What the task requires>
Scan the material for the word "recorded" and return every matching line.

Source data>
++++

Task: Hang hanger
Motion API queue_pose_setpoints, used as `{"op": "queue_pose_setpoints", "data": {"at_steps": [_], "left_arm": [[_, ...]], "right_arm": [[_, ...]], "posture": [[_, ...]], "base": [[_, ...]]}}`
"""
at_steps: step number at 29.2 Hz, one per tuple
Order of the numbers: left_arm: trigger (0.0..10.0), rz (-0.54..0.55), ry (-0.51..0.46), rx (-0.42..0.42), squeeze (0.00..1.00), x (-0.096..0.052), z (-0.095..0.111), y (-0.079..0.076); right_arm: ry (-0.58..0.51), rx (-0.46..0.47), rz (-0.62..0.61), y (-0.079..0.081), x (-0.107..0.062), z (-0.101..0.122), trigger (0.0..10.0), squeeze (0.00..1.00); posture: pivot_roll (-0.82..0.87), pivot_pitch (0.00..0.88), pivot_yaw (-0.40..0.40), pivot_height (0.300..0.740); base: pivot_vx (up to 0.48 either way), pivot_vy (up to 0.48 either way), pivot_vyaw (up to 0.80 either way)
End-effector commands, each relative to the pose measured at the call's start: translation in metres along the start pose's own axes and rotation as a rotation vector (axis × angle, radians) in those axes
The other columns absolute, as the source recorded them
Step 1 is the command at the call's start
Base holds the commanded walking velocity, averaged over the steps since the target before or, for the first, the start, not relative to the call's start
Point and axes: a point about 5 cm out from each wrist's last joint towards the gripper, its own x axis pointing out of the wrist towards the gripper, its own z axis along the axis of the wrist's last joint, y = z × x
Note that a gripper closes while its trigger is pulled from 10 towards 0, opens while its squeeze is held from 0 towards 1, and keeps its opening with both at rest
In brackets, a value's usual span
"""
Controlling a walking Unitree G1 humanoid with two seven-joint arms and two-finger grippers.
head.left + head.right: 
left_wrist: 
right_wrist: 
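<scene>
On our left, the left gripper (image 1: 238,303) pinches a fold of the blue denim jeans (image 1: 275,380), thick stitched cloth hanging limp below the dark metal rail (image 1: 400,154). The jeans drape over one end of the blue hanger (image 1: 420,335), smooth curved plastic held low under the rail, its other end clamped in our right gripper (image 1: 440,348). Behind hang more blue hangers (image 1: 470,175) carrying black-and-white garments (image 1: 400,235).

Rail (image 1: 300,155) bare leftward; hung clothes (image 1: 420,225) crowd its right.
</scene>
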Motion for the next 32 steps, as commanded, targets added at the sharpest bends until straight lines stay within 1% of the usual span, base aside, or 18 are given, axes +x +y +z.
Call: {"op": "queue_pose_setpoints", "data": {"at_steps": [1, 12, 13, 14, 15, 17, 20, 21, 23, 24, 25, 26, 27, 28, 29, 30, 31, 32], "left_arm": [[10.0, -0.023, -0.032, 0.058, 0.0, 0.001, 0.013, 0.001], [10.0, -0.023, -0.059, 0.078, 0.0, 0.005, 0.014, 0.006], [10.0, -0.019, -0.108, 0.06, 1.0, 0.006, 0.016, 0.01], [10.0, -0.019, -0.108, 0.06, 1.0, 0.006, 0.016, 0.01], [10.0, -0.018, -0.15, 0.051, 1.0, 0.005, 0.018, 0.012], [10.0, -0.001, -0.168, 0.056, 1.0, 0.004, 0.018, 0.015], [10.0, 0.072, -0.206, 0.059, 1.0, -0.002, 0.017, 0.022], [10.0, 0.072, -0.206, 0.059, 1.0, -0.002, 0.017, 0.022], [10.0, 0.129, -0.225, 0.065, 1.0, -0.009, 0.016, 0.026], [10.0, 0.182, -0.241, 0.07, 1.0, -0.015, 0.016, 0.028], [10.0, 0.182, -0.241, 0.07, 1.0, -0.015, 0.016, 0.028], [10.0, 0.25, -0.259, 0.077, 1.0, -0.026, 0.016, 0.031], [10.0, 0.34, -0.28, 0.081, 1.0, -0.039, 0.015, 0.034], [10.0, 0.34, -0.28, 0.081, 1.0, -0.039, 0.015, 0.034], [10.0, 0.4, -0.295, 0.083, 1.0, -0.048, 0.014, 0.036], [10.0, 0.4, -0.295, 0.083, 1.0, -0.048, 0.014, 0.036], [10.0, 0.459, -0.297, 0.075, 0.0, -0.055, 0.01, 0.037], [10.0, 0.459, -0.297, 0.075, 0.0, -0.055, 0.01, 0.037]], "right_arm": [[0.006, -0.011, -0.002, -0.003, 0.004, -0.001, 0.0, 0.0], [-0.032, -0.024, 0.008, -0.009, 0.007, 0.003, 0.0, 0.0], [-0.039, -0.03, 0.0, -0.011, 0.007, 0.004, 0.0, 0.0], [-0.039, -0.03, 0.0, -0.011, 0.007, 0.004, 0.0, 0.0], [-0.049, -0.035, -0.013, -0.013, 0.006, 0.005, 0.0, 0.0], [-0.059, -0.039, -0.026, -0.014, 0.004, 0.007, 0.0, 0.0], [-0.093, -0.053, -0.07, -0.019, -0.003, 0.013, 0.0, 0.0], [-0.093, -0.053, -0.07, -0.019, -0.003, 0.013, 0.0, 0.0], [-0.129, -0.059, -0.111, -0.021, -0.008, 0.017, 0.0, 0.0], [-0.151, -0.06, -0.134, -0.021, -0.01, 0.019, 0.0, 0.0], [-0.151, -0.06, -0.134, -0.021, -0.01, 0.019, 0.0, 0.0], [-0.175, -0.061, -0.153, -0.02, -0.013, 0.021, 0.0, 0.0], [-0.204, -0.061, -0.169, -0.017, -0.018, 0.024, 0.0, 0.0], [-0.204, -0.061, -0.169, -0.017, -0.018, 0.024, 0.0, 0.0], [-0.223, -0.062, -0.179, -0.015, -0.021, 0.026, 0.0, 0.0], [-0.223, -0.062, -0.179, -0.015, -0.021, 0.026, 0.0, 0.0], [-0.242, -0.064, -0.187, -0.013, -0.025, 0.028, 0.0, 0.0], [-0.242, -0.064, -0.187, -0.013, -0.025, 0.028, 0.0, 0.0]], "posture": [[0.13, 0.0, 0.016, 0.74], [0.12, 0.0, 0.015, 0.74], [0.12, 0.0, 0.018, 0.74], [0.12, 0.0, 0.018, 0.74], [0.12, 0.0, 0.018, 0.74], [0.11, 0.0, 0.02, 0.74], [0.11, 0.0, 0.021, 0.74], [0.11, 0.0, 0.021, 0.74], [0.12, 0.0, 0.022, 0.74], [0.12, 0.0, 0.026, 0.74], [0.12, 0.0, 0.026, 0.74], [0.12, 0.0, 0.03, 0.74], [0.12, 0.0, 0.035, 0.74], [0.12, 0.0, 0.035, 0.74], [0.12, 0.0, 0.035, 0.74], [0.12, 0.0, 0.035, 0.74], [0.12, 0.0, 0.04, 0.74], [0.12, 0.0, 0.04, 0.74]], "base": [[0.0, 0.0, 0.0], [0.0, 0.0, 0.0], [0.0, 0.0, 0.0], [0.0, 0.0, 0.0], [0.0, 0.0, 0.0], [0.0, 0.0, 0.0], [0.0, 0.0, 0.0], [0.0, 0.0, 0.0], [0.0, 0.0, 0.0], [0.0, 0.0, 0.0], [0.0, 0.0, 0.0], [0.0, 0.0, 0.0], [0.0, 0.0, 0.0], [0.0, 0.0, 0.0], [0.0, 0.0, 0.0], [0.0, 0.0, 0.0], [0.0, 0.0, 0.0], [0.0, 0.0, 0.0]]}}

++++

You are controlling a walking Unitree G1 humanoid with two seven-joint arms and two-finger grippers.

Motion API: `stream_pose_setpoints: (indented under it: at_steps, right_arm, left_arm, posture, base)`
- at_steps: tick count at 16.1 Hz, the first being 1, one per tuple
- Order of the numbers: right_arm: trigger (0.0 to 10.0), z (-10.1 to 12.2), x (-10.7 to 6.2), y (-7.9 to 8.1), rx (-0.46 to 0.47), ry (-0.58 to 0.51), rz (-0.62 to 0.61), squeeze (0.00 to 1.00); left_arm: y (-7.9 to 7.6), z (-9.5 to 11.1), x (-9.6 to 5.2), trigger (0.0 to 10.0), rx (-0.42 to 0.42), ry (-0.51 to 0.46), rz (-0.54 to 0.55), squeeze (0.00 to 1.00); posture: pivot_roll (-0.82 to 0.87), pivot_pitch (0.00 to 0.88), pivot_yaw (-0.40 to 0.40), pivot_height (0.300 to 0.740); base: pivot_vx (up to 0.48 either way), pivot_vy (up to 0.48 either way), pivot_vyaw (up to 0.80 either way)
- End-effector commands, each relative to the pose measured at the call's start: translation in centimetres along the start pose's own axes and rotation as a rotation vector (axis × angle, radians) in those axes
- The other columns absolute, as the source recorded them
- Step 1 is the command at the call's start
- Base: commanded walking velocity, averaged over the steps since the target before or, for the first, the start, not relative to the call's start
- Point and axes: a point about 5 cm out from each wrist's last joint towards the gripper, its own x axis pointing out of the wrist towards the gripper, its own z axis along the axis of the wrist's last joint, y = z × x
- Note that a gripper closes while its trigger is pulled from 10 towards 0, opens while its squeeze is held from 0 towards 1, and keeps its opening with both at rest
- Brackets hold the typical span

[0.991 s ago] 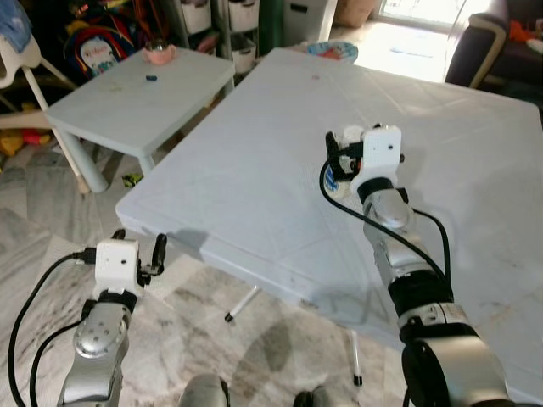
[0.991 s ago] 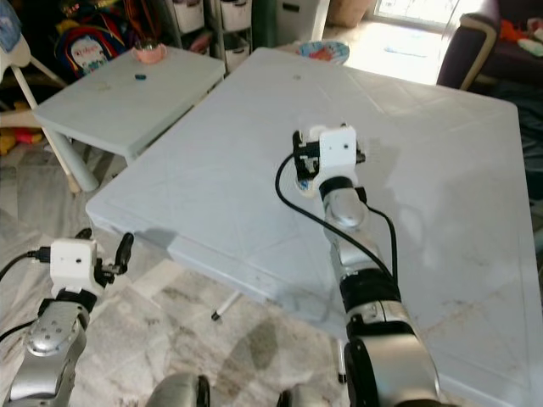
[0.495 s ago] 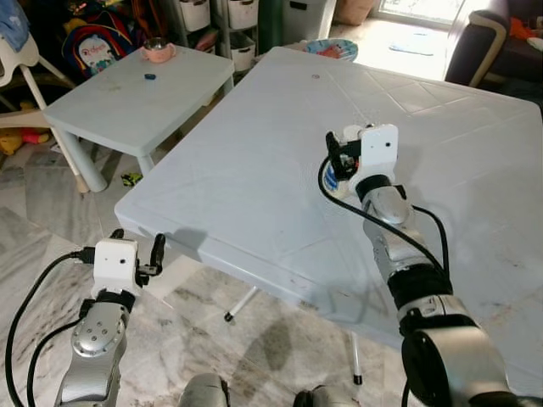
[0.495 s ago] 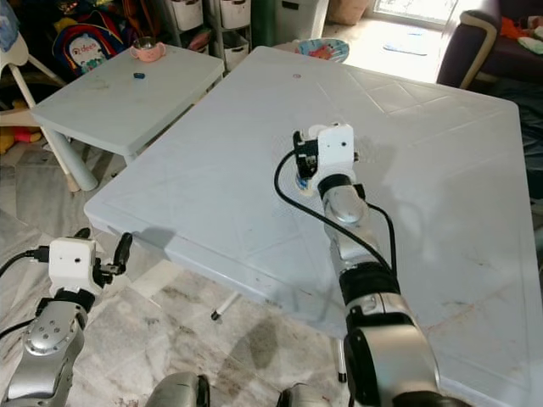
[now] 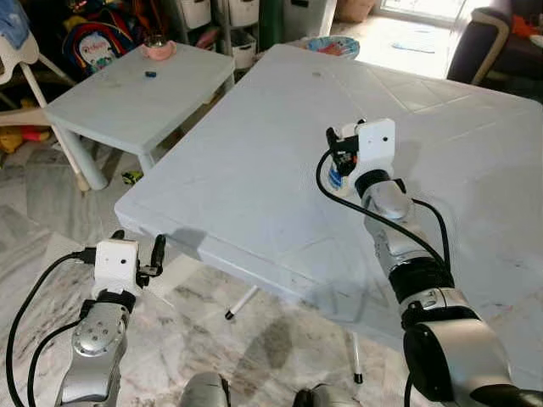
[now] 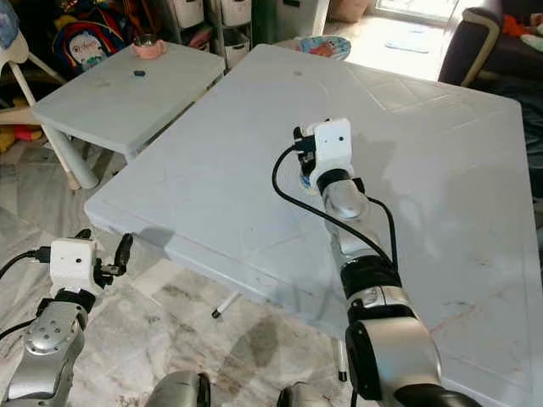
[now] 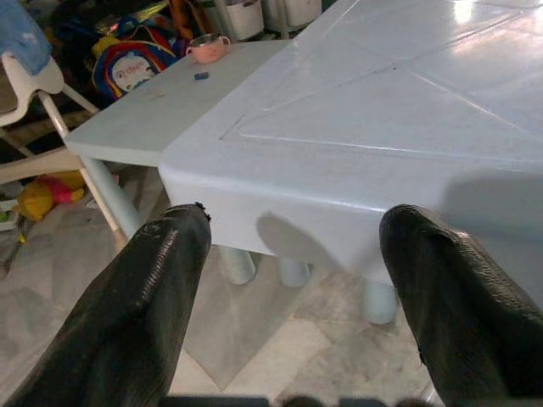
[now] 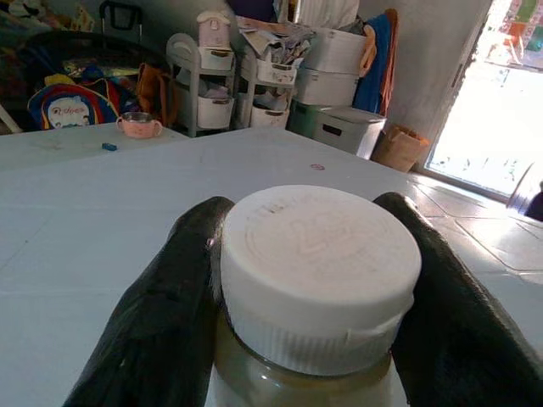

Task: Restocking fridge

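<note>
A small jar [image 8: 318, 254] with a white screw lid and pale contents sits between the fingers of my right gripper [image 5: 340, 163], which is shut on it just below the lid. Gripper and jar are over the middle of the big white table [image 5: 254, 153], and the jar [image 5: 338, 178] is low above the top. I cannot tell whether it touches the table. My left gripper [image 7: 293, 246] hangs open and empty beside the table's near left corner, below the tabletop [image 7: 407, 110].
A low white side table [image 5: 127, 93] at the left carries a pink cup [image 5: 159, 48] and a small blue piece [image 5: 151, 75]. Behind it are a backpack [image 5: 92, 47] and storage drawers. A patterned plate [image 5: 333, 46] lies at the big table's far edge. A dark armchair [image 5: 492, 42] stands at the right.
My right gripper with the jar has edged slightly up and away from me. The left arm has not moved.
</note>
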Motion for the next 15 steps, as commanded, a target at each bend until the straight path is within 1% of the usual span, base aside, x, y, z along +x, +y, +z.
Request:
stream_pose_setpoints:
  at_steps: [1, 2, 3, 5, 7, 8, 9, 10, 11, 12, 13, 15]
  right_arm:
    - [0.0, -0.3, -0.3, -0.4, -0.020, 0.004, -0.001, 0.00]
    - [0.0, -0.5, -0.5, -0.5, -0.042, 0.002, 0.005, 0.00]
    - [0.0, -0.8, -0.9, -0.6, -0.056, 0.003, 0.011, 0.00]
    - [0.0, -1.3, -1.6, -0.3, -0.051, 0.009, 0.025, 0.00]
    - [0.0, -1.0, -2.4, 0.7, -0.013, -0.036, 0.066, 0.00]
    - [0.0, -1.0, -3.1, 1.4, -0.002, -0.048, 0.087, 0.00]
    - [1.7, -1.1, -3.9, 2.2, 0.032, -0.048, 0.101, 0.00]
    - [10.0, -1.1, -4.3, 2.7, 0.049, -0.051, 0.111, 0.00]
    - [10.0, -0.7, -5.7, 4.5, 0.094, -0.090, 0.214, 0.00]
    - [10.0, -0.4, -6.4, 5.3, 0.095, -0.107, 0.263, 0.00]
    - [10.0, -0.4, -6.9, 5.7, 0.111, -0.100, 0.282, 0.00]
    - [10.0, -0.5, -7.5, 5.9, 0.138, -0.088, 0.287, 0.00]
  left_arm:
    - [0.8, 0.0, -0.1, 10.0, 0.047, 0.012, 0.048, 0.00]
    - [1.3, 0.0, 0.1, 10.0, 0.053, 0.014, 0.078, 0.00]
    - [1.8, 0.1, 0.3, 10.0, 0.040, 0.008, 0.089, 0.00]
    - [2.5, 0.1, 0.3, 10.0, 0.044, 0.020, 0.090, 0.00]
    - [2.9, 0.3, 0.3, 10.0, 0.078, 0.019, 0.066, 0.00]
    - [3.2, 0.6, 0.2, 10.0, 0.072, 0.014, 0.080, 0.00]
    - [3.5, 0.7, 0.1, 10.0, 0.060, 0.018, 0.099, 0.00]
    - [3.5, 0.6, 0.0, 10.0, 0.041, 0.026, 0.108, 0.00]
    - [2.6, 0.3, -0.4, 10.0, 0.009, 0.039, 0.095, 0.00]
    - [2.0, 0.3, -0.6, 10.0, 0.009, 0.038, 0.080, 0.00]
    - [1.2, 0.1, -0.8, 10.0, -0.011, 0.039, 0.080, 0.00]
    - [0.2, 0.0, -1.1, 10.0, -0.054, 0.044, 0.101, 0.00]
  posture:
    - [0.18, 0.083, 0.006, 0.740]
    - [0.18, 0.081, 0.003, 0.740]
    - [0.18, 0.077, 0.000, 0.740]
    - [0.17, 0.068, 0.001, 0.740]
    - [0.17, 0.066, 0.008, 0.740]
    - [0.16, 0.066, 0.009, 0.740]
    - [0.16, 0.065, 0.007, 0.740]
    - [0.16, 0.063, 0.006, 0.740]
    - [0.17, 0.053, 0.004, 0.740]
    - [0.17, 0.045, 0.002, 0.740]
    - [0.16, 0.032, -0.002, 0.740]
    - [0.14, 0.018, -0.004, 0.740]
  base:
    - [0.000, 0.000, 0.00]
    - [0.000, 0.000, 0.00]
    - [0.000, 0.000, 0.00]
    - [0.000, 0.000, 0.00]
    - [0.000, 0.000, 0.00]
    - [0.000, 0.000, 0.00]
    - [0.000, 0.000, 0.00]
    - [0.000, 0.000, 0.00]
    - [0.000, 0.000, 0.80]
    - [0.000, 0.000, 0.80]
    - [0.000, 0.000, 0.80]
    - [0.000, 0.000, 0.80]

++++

Output of the task>
The other columns absolute, as the source recorded them
- The other columns absolute, as the source recorded them

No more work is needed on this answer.